(THE PROBLEM): Copy the records that follow exactly as written, but not their pictures.

===== TASK INPUT =====

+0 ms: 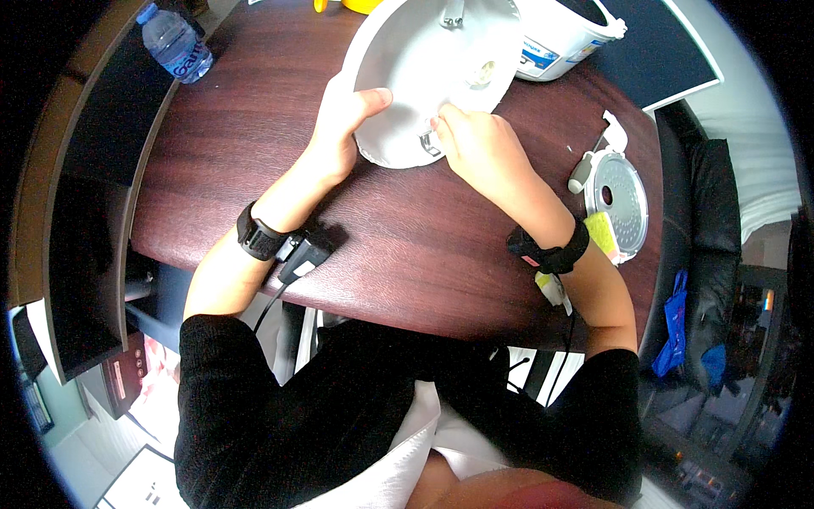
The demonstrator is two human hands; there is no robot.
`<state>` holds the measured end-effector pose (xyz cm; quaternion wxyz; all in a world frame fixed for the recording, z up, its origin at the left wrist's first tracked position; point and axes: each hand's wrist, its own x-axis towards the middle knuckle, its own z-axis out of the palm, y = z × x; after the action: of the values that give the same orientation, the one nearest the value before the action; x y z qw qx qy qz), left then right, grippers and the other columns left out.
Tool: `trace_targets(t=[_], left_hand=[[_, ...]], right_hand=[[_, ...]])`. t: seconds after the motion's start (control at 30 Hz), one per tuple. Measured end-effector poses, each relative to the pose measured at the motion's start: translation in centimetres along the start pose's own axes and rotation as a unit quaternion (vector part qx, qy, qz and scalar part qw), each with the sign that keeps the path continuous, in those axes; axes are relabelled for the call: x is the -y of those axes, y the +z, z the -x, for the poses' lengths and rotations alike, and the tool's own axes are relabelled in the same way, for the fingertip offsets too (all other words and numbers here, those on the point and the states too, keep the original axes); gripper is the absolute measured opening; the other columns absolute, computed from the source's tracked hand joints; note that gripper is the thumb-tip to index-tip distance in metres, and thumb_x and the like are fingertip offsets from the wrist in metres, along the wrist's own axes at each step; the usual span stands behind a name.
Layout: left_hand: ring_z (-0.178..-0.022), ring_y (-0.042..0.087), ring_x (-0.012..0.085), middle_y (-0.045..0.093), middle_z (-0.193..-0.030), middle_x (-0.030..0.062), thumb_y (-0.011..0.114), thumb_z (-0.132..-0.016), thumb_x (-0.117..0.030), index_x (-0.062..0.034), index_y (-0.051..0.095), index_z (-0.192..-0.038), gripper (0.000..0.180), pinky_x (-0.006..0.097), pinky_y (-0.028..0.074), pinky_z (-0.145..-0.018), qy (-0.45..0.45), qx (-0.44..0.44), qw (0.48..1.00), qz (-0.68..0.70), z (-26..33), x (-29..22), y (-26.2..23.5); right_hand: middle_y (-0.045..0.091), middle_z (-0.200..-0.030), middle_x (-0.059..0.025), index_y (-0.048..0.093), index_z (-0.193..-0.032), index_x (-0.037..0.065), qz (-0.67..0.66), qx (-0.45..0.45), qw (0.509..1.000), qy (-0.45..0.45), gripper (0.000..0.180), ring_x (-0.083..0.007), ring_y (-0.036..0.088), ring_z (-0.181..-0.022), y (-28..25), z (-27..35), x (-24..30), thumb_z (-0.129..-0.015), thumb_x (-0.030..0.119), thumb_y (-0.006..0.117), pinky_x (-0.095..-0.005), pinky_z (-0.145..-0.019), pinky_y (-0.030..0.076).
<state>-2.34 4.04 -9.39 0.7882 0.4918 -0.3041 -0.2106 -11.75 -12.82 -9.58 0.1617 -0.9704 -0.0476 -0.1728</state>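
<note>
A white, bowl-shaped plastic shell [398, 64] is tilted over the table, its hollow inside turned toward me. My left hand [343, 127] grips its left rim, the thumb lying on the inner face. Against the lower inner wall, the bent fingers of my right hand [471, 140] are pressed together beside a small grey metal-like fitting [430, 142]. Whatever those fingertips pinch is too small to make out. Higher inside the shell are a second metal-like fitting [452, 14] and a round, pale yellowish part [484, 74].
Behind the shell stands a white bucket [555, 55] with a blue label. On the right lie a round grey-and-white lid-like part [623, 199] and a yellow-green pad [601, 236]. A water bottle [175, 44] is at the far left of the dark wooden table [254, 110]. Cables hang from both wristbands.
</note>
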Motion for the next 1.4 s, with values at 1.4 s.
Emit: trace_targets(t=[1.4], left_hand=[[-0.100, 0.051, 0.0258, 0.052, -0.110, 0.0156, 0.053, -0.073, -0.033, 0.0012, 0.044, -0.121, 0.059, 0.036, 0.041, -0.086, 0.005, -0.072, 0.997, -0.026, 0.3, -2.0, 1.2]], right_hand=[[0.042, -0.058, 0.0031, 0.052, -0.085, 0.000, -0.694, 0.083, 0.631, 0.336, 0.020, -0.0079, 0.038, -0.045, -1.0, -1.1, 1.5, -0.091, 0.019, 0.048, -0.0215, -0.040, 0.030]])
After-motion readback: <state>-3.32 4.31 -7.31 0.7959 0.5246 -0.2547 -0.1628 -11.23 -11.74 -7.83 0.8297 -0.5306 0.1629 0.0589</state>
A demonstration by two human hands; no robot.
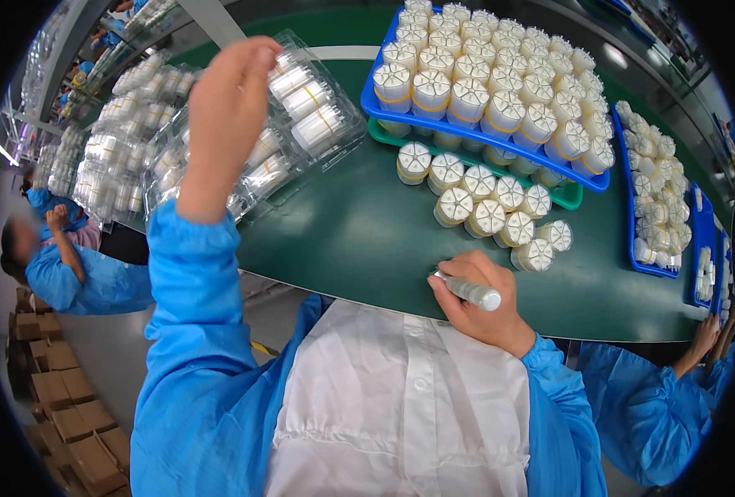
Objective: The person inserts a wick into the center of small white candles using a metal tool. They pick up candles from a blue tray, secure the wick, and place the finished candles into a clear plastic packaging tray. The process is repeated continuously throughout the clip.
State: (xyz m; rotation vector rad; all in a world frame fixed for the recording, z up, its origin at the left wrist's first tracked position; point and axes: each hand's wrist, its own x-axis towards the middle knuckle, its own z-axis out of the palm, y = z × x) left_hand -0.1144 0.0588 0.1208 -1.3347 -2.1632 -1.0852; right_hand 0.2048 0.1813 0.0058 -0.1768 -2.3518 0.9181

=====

(TASK RESPONSE):
+0 ms: 
The demonstrator is two human hands; there is no robot.
`<state>` holds the measured end-effector pose (xyz cm; quaternion wxyz; all in a world frame fixed for the recording, z up, its origin at the left wrist's first tracked position; point and axes: each hand's wrist, its own x-axis towards the middle knuckle, its own z-axis out of the palm, y = z × x; after the action: of the values that give the same orientation, the one nearest the value before the action; x y z qw qx qy qz), left then right, grippers and the other columns left out.
Tool: `trace_targets(t=[_], left_hand=[[_, ...]], right_hand=[[_, ...]])`. t: seconds after the motion's start (control at 30 Hz), one per tuple. Measured end-effector poses, each relative to the pose measured at the motion's start: translation in centimetres along the start pose's own axes and rotation as a unit quaternion (vector part qx, qy, qz and scalar part qw), each with the sign that keeps the path continuous, in those axes; axes are relabelled for the call: x is the -y of those axes, y the +z, z the -x, for the poses' lengths and rotations alike, and the tool's own axes are relabelled in the same way, for the fingertip offsets too (all other words and numbers here, those on the point and the states too, keep the original axes); gripper is the absolute measured opening; the other columns absolute, computed from the source's tracked hand joints; note that gripper is the thumb-tip to index-tip distance in metres, and thumb_x and the like are fingertip offsets from the wrist in metres, along the wrist's own axes at each step; the usual span stands behind a name.
Layout: left_hand: ring_z (-0.178..-0.022), ring_y (-0.042..0.087), ring_x (-0.012..0.085), middle_y (-0.045..0.093), middle_z (-0.193..-0.030), middle_x (-0.030..0.062), thumb_y (-0.011..0.114), thumb_z (-0.132..-0.016), thumb_x (-0.117..0.030), index_x (-0.062..0.034), index_y (-0.051..0.095), index_z (-0.192..-0.038), gripper (0.000..0.180), pinky_x (-0.006..0.097), pinky_y (-0.028..0.074), pinky_z (-0.145..-0.018), qy (-0.45..0.45), qx (-0.44..0.44), qw (0.48..1.00), qz (-0.68..0.70), z (-26..33), x (-29..22), y (-26.2..23.5); right_hand: middle_y (-0.045..0.091), middle_z (-0.200..-0.030), middle_x (-0.059..0.025), index_y (-0.048..0.093), index_z (-0.193..-0.032), index_x (-0.037..0.065), qz (-0.67..0.66), qx (-0.45..0.45), qw (0.509..1.000), qy (-0.45..0.45), gripper (0.000..0.180), ring_x (-0.083..0.007), ring_y (-0.036..0.088), ring_z (-0.181..-0.022), y (-28..25), z (-27..35), x (-24..30), thumb_z (-0.129..-0.015), thumb_x (-0.030..0.119), thumb_y (-0.006..0.117), pinky_x (-0.095..-0.005), pinky_z (-0.145..-0.019), pinky_y (-0.030..0.076).
<state>-2.34 4.04 -9.39 0.7882 0.4918 -0.3041 -0.2106 -11.75 -12.82 -9.58 0.1617 -0.9704 -0.0476 -0.1728</state>
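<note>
A white, bowl-shaped plastic shell [398, 64] is tilted over the table, its hollow inside turned toward me. My left hand [343, 127] grips its left rim, the thumb lying on the inner face. Against the lower inner wall, the bent fingers of my right hand [471, 140] are pressed together beside a small grey metal-like fitting [430, 142]. Whatever those fingertips pinch is too small to make out. Higher inside the shell are a second metal-like fitting [452, 14] and a round, pale yellowish part [484, 74].
Behind the shell stands a white bucket [555, 55] with a blue label. On the right lie a round grey-and-white lid-like part [623, 199] and a yellow-green pad [601, 236]. A water bottle [175, 44] is at the far left of the dark wooden table [254, 110]. Cables hang from both wristbands.
</note>
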Motion for the next 1.4 s, with values at 1.4 s.
Emit: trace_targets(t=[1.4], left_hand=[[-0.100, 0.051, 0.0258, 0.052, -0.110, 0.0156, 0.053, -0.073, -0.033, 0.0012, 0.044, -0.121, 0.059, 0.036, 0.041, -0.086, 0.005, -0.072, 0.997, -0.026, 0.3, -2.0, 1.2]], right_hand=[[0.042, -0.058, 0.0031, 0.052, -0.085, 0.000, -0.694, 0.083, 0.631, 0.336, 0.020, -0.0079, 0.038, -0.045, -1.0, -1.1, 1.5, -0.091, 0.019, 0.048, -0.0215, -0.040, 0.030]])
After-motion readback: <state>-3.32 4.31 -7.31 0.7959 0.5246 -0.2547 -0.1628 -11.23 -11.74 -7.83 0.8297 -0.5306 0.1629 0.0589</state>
A demonstration by two human hands; no robot.
Objective: The person inserts a wick into the center of small white candles using a metal tool. They pick up candles from a blue tray, secure the wick, and place the finished candles into a clear plastic packaging tray. The process is repeated continuously throughout the clip.
State: (xyz m; rotation vector rad; all in a world frame fixed for the recording, z up, its origin at the left wrist's first tracked position; point and axes: each hand's wrist, its own x-axis towards the middle knuckle, its own z-axis out of the palm, y = z × x) left_hand -0.1144 0.0588 0.1208 -1.3347 -2.1632 -1.0852; right_hand 0.2048 0.1813 0.0058 -0.1768 -2.3518 0.9181

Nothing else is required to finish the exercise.